__Task prompt__: When you reach the line in the listing below that contains "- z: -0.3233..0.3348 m", begin returning lines exactly as written, and stop after the line that contains "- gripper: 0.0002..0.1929". Return no other lines.

::: Recorded information

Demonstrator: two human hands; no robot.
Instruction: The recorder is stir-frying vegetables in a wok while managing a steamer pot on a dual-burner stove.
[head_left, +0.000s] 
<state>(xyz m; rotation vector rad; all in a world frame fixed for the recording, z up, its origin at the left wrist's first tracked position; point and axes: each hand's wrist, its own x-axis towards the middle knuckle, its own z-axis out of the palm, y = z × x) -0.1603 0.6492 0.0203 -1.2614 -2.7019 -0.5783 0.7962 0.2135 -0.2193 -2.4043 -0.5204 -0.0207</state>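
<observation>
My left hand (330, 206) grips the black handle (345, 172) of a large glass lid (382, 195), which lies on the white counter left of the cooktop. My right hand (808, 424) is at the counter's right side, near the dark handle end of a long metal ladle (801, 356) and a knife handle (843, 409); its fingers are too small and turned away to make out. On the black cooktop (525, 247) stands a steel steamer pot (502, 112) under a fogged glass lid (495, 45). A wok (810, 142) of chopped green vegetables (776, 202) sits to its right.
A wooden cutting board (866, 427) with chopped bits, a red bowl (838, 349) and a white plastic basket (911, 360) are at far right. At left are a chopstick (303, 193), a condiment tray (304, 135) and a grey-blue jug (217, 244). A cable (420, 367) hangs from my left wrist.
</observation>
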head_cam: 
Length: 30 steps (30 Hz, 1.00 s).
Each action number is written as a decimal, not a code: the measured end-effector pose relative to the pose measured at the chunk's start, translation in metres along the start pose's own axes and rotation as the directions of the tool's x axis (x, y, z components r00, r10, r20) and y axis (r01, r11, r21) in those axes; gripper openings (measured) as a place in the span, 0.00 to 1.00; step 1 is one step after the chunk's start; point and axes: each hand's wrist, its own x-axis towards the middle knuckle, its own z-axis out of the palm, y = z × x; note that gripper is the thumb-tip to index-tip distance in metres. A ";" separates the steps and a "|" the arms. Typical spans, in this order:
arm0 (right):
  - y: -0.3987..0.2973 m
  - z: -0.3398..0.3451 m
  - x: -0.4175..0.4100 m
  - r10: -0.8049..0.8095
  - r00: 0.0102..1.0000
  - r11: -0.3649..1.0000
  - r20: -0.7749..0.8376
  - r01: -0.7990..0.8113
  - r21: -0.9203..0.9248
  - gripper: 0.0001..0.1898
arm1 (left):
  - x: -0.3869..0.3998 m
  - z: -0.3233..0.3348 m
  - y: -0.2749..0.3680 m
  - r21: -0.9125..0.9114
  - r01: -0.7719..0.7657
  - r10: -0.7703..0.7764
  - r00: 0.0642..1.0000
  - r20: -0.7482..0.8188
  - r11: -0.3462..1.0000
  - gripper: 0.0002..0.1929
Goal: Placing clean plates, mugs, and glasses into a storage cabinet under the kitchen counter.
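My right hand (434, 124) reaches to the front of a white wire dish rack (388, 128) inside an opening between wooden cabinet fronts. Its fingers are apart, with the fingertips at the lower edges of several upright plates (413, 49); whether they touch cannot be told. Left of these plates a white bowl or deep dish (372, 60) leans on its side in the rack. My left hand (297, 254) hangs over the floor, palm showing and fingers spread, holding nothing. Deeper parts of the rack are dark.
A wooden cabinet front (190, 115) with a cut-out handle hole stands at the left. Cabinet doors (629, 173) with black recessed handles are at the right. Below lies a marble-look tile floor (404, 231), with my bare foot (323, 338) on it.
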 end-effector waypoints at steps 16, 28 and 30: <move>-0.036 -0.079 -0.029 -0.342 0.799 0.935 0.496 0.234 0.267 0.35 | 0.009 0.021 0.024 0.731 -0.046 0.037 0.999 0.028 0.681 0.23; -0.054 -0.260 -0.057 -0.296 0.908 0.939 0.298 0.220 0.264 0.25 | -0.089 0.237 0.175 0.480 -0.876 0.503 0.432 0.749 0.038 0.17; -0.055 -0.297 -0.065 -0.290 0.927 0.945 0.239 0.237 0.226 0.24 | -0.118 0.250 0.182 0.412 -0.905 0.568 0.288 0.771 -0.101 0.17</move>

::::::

__Answer to the problem__:
  - z: -0.3233..0.3348 m
  - y: -0.2749..0.3680 m
  - r21: -0.9125..0.9114
  - r01: -0.7719..0.7657
  - r10: -0.7703..0.7764
  - r00: 0.0642..1.0000
  - r20: -0.7482..0.8188
  - r11: -0.3462..1.0000
  - gripper: 0.0002..0.1929

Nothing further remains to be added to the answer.